2 Lets read what Carolyn Hong had to say in her Singapore Straits Time breaking news column [Abdullah's reform Bills fail to win over critics
It seemed as if no one had a good word for the two Bills presented to Parliament on Wednesday to set up new committees to oversee judicial appointments and the anti-graft battle.
The Bar Council and several respected opinion leaders joined the opposition in voicing criticism. Their complaints revolve mainly around the impression that ultimate power still lies in the hands of the political Executive, with the Bills merely adding layers of expensive bureaucracy. The Prime Minister still has the final say on judicial appointments, and the Attorney-General (A-G) has legal control over corruption prosecutions.
'The Malaysian Anti-Corruption Commission and Judicial Appointments Commission personally presented in Parliament...both fall far short of expectations and the promise of anti-corruption and judicial reforms,' veteran opposition leader Lim Kit Siang wrote in his blog.
Nevertheless, both Bills are expected to be passed by Parliament even with the private misgivings of Barisan Nasional (BN) MPs. BN has enough MPs to carry the Bills even if the opposition walks out.

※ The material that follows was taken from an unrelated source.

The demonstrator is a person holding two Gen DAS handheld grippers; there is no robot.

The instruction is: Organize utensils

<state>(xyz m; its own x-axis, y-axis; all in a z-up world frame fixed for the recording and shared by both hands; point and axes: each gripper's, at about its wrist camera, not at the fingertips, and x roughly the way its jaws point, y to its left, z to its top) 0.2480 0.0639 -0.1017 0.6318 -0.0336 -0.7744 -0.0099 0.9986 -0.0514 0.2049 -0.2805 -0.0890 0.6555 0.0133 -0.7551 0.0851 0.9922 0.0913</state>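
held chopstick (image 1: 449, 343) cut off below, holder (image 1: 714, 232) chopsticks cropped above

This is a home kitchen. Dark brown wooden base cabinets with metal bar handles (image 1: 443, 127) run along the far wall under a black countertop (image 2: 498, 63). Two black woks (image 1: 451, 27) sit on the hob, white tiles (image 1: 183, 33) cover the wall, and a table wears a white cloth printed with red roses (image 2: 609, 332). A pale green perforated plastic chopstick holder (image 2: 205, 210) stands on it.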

The opposition may find it hard to vote against the Bills without being seen as anti-reform, but could abstain or walk out. Said opposition Democratic Action Party leader Lim Guan Eng: 'We have reservations but we also recognise that these are important steps forward...but they don't go all the way, only halfway.'
This would be of cheer to Datuk Seri Abdullah, who would be hoping for wholehearted support of the Bills to cement his legacy as a reformist before he retires next March.

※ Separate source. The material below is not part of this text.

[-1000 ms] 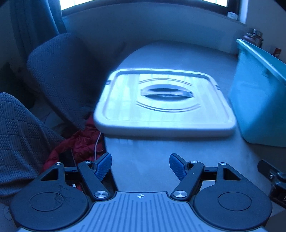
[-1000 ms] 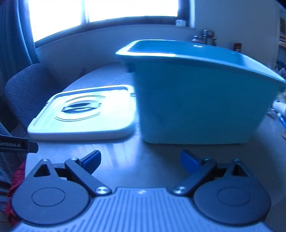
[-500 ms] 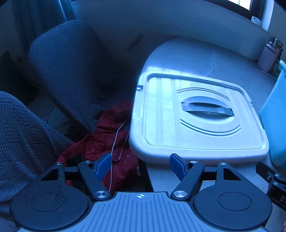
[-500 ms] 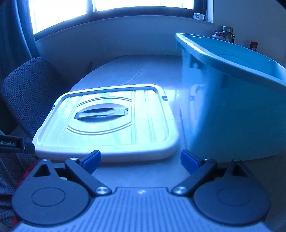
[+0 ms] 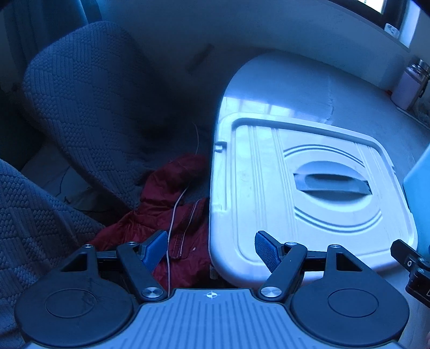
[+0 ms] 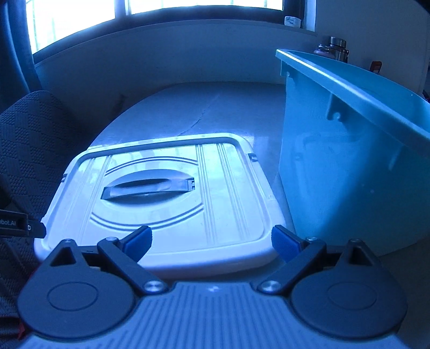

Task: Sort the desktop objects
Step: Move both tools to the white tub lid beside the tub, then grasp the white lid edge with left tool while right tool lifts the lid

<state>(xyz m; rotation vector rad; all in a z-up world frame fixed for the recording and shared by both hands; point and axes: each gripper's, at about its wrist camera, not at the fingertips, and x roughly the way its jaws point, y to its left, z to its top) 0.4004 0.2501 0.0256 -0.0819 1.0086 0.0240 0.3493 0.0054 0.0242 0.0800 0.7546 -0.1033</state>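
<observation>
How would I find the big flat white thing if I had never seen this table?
Look at the grey table under the window. Just left of the tall blue bin lies a white lid, flat on the table, near its edge. It is the only flat white thing, and it has a dark handle sunk in its middle.

Colour cast: both views were strongly blue and dim overall.
Light source: the window point(image 6: 188, 5) along the top of the right wrist view was blown out white.
Glare: daylight reflected off the table point(image 5: 268, 107) and the lid point(image 6: 166, 185).
Shadows: the chair point(image 5: 88, 112) at left lay in deep shade.
Distortion: fisheye bending curved the frame edges.
Focus: the near housing in the right wrist view was soft.
</observation>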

His supporters say the Bills create greater transparency, with a recommendations panel for judicial appointments, and three committees with oversight of the Anti-Corruption Commission. They say while the PM decides judicial appointments, he will not be able to ignore the commission's recommendations.
As for criticism that the power of prosecution remains with the A-G, Mr Abdullah said the A-G has delegated all powers administratively to the commission.

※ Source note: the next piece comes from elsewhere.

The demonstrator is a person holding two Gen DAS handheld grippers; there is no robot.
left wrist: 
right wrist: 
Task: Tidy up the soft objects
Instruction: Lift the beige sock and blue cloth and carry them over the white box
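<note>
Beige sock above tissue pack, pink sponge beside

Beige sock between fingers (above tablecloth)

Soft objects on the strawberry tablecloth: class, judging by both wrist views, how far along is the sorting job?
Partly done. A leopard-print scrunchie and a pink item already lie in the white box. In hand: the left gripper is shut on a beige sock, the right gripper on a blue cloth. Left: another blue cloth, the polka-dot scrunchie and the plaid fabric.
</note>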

Nevertheless, these are unlikely to appease the critics. The Bar Council has said four out of five members of the proposed Judicial Appointments Commission will be appointed by the Prime Minister.
Deputy Premier Najib Razak, who will take over in March, has said he supports the Bills. The real difficulty will be the expectations that come with promises of reform. That burden falls on Mr Najib.
3. Over in Sabah, they have something else to say , [ Sabah council: Judicial bill unconstitutional
New Straits Times ].
The Sabah Justice of Peace Council said that appointment procedure of judges in the Judicial Appointments Commission (JAC) Bill is contrary to the Federal Constitution.
Under Article 122B, a person is appointed judge by the Yang di-Pertuan Agong, acting on the advice of the prime minister after consulting the Conference of Rulers.
Before tendering his advice as to the appointment of a judge to the High Court, the prime minister shall consult the chief judge of Malaya or the chief judge of Sabah and Sarawak.
Thien noted that the JAC was not a constitutional amendment but an ordinary federal law compared with the Constitution, which is the supreme law of the federation.
"In the context of Sabah and Sarawak, the proposed new mode runs contrary to the provision of Article 161E (2)," Thien said in a statement.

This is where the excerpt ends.